Differences between genomes can be due to single nucleotide variants (SNPs), translocations, inversions and copy number variants (CNVs, gain or loss of DNA). The latter can range from sub-microscopic events to complete chromosomal aneuploidies. Small CNVs are often benign but those larger than 250 kb are strongly associated with morbid consequences such as developmental disorders and cancer. Detecting CNVs within and between populations is essential to better understand the plasticity of our genome and to elucidate its possible contribution to disease or phenotypic traits.While the link between SNPs and disease susceptibility has been well studied, to date there are still very few published CNV genome-wide association studies; probably owing to the fact that CNV analysis remains a slightly more complex task than SNP analysis (both in term of bioinformatics workflow and uncertainty in the CNV calling leading to high false positive rates and unknown false negative rates). This chapter aims at explaining computational methods for the analysis of CNVs, ranging from study design, data processing and quality control, up to genome-wide association study with clinical traits.

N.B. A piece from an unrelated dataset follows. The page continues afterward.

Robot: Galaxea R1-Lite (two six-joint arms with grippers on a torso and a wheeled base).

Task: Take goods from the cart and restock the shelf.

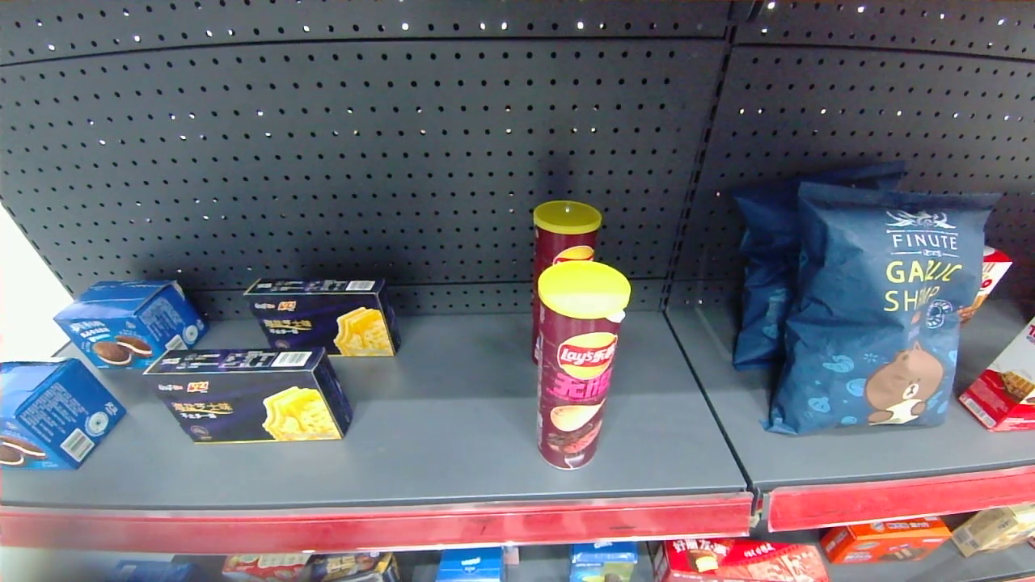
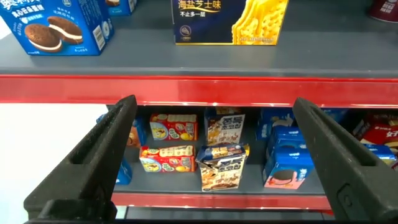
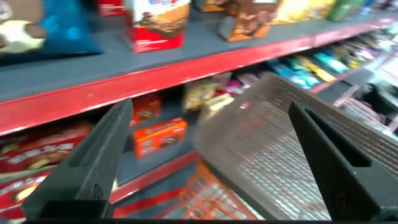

基因组之间的差异可能源于单核苷酸变异(SNP)、易位、倒位和拷贝数变异(CNV,即DNA的增加或减少)。后者的范围可以从亚微观事件到完整的染色体非整倍体。小的CNV通常是良性的,但那些大于250 kb的CNV与诸如发育障碍和癌症等病态后果密切相关。检测群体内部和群体之间的CNV对于更好地理解我们基因组的可塑性以及阐明其对疾病或表型特征的可能贡献至关重要。虽然SNP与疾病易感性之间的联系已得到充分研究,但迄今为止,公开的全基因组CNV关联研究仍然非常少;这可能是由于CNV分析仍然比SNP分析稍微复杂一些(无论是在生物信息学工作流程方面,还是在CNV检测的不确定性方面,都会导致高假阳性率和未知的假阴性率)。本章旨在解释用于分析CNV的计算方法,从研究设计、数据处理和质量控制,到与临床特征的全基因组关联研究。